Она осторожно шагнула назад, освобождая пространство для отца. Ее взгляд заметался по комнате. Если она собирается отправиться с Тэмсин в Ведьмины земли, нужно как-то забрать из дома свои вещи и не стать воровкой в глазах отца.

– Я собираю налоги, – Рэн затараторила так, что слова врезались друг в друга, и прерывисто вдохнула, успокаиваясь. – У нас есть запись о вашей болезни. Мы милосердно предоставили вам отсрочку, но не можем больше идти на уступки. Ваша задолженность перешла все границы.

Отец побледнел. По крайней мере, он еще помнил, что такое налоги, хоть этот факт нисколько не облегчил тяжесть на душе Рэн.

– Я… – Он окинул комнату беспомощным взглядом. Он ничего не знал о сбережениях Рэн. – Мне нечего вам предложить. Нет даже еды, кроме этой луковицы.

У него тряслись руки. Сердце Рэн разрывалось. Так дело не пойдет! Она не сможет завершить начатое, если поддастся чувствам. Девушка вызвала в памяти образ самого холодного человека из тех, кого знала, и попыталась вести себя как Тэмсин.

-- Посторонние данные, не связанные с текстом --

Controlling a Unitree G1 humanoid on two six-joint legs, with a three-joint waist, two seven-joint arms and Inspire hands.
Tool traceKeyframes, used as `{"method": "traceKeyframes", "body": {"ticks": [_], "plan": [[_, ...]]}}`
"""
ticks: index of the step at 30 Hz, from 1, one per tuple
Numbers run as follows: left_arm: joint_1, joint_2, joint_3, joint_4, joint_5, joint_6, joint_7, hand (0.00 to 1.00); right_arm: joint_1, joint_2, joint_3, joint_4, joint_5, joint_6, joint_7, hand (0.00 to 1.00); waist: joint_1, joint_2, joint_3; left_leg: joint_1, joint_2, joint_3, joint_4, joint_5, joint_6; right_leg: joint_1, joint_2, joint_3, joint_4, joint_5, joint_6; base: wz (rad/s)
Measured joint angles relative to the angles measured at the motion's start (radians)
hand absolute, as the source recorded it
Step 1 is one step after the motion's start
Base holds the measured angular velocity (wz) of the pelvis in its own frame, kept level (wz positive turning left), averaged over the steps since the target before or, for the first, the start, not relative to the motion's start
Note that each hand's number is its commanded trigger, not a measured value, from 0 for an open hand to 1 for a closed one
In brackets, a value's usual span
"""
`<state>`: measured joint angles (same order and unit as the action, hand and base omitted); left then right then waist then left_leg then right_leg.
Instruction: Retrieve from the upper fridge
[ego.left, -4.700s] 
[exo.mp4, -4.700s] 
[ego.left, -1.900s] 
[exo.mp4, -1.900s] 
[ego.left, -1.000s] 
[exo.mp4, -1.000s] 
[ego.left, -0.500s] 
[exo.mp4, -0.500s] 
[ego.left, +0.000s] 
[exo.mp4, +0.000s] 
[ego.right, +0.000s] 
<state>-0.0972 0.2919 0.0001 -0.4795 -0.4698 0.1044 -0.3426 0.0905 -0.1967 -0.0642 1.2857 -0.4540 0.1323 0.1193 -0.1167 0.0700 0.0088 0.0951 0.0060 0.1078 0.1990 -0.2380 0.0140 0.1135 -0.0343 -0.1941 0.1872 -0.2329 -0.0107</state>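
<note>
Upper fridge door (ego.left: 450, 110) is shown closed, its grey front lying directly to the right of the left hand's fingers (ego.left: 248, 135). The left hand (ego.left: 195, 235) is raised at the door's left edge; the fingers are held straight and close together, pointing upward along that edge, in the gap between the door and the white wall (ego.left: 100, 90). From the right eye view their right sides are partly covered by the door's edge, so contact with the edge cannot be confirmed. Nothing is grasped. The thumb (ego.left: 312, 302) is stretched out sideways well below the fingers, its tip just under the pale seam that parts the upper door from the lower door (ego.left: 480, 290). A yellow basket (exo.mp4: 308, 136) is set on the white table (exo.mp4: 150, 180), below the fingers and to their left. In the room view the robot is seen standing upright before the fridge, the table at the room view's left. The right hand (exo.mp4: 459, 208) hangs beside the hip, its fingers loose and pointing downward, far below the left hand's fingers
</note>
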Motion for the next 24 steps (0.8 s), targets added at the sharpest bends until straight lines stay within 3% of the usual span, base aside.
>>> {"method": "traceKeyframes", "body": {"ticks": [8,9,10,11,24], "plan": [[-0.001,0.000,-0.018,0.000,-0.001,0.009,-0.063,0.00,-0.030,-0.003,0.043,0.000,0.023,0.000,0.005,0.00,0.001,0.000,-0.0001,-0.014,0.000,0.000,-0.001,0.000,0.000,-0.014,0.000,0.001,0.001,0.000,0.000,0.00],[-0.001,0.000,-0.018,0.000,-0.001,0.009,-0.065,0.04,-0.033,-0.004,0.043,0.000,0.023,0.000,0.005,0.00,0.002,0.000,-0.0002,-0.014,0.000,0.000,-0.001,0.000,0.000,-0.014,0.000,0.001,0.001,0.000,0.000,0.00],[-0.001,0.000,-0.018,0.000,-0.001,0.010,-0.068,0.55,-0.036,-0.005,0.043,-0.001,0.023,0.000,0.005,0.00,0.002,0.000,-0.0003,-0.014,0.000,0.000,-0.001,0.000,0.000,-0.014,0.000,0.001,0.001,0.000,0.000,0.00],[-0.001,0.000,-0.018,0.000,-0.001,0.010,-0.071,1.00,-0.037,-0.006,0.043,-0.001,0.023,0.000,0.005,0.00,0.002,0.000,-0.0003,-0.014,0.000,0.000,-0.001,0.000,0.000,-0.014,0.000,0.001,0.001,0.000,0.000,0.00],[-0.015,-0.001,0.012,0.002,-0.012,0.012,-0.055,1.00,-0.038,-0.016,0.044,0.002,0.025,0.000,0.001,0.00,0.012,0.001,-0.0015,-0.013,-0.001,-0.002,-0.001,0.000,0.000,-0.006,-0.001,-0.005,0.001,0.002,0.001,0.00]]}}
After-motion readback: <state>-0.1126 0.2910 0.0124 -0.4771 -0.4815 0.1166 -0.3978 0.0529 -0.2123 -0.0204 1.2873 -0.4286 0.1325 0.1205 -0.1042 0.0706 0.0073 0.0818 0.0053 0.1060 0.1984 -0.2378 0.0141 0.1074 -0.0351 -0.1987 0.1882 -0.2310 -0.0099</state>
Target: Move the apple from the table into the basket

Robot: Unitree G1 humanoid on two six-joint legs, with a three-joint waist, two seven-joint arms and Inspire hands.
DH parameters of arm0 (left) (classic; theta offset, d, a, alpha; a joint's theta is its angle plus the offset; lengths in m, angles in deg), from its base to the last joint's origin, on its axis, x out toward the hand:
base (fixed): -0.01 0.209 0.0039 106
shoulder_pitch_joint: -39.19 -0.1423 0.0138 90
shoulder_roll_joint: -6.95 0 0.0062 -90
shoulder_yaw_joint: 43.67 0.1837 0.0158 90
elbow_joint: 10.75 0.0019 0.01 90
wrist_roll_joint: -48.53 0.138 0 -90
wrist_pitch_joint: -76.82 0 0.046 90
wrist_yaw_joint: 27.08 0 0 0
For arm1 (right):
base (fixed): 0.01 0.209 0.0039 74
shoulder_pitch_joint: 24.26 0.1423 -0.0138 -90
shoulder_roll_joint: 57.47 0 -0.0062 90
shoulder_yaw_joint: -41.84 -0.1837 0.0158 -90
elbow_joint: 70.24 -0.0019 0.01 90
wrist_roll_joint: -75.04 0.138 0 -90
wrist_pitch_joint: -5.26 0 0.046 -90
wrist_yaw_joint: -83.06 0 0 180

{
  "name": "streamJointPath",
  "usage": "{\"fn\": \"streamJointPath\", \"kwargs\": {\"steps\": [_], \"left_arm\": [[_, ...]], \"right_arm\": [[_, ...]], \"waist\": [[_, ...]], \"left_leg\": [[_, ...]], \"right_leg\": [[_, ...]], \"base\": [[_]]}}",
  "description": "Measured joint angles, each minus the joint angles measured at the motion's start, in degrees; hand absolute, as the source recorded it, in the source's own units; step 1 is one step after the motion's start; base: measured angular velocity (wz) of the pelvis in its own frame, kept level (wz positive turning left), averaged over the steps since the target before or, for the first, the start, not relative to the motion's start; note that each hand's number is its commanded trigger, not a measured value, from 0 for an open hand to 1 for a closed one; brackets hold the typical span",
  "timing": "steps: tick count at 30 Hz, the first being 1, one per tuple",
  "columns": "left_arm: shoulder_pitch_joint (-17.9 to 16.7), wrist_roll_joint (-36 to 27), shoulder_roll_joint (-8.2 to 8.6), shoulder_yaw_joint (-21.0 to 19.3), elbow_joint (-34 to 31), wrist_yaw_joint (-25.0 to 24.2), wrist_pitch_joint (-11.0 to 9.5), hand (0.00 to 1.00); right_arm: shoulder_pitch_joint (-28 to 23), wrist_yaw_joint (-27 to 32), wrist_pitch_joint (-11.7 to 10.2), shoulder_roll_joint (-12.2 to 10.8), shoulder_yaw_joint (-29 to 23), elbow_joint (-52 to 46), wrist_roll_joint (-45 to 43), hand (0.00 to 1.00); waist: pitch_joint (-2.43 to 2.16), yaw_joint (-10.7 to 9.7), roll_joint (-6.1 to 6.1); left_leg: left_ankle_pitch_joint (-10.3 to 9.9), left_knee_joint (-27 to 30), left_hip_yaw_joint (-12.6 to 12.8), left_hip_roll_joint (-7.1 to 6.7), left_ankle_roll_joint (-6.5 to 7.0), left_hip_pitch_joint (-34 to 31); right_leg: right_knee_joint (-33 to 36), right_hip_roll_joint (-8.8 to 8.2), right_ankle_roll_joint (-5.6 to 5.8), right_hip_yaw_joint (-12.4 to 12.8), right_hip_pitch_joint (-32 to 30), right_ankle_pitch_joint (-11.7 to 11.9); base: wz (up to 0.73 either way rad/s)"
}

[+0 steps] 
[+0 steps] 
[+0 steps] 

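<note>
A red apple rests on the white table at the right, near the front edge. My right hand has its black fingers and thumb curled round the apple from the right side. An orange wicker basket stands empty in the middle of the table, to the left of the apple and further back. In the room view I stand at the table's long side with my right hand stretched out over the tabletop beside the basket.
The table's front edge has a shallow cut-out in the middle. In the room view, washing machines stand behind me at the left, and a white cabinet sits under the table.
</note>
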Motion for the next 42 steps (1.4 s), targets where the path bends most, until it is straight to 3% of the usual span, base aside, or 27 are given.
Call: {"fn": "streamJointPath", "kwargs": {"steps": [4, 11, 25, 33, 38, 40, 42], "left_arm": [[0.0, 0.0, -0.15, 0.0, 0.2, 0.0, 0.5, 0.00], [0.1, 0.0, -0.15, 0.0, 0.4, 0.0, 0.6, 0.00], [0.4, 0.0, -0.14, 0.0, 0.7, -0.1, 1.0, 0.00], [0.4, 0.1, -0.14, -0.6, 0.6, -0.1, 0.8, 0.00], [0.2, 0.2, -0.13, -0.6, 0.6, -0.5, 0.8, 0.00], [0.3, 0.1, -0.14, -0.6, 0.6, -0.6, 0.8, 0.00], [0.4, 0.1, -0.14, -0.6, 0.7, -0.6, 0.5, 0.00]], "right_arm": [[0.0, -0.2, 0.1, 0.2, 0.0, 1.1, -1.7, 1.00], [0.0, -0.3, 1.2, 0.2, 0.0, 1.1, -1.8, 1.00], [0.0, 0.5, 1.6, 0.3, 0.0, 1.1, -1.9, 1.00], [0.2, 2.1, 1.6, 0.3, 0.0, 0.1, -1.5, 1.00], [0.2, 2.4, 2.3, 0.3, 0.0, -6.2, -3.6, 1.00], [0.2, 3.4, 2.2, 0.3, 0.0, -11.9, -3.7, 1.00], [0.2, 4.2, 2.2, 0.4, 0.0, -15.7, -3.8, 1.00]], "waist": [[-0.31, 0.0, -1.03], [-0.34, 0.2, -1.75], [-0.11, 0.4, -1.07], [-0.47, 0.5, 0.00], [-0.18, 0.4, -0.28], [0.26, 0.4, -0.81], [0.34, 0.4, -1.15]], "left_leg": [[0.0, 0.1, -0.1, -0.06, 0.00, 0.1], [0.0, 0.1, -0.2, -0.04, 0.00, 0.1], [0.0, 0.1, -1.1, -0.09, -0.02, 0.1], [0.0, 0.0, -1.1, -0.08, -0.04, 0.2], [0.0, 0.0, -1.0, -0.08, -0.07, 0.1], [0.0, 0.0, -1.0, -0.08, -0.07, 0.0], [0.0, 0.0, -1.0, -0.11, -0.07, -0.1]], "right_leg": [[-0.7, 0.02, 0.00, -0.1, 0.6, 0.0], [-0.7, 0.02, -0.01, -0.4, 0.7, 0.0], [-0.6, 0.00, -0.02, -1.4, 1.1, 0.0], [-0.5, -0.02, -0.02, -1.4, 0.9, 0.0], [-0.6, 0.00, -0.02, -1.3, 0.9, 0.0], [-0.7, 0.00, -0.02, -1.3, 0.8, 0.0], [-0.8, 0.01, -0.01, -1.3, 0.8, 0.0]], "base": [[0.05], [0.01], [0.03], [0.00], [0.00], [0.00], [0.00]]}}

Она фыркнула и выпрямилась во весь рост.

– В этом случае я заберу из вашего имущества что-то достаточно ценное, чтобы покрыть долг. Надеюсь, вы не будете противиться. Королева Матильда не питает благосклонности к тем, кто пренебрегает налогами.

Отец потер ладонью шею.

– Я, э-э, я думаю, так будет лучше.

Рэн кивнула и уверенно пошла по комнате, заставляя себя смотреть на вещи, которые помнила совсем еще новыми. Вот стул, который сделал отец, а вот коврик работы матери. Девушка все время держала в поле зрения обеспокоенного отца. Убедившись, что знает, что ей нужно, Рэн попросила его показать, где взять мешок.

Рэн быстро забила его вещами. Не то чтобы их было много: запасные штаны, две чистые рубашки, иголка с нитью, толстые носки, моток веревки, нижнее белье, тряпочки на время месячных и вышитое кухонное полотенце. Кувшин она оставила напоследок, окинув каминную полку будто бы случайным взглядом. Поразмыслив для виду, Рэн заставила себя пожать плечами и надменно вздохнуть.

– Полагаю, он подойдет, – сказала она, сняв кувшин с полки и изобразив удивление, когда внутри что-то звякнуло. Рэн быстро прошла к столу, вытрясла монеты, которые весомо зазвенели о столешницу, и принялась раскладывать их на две кучки.

Глаза у отца стали как блюдца. Он вытаращился на стол, будто никогда в жизни не видел сразу столько денег.

Тогда Рэн и осознала, что отец никогда не понимал на самом деле, на какие жертвы она шла ради него: бессонные ночи, пустой живот, волшебство, что без толку текло в венах. Она не знала, что скрутило ей нутро – гордость или печаль.

– Это, – она отодвинула стопку побольше в конец стола, – вы сохраните на следующий раз.

Настоящие сборщики налогов должны прийти уже через несколько месяцев. Рэн было больно осознавать, что она понятия не имеет, будет ли она здесь в этот момент. Если она перестанет любить отца, захочет ли исполнить свой долг и вернуться?

– А это, – сказала Рэн, торопливо пряча в карман меньшую стопку монет, – покроет остаток долга.

Не поднимая головы, она завязала мешок тугим узлом и перекинула его через плечо.

Когда девушка направилась к двери, ей попались ботинки отца. Они стояли там же, где она оставила их несколько дней назад, когда ее величайшим страхом было простудиться. Рэн посмотрела на собственные поношенные ботинки, затем на отца. Облако над ним все росло. Вскоре он наверняка забудет, как завязывать шнурки. Ботинки ему не пригодятся. А его дочери – да.

– Напоследок. – Рэн широко улыбнулась, извиняясь, и подобрала ботинки. – Вот и все.

Она задержала взгляд на лице отца.

– Пока, – шепнула девушка.

Отец поднял руку и не слишком радушно помахал.

– Я люблю тебя.

Рэн знала, что эти слова смутят его, что он пропустит их мимо ушей, но ей нужно было сказать это, нужно было произнести их в последний раз, пока они еще правдивы.

1 Wren – маленькая птичка-крапивник (англ.).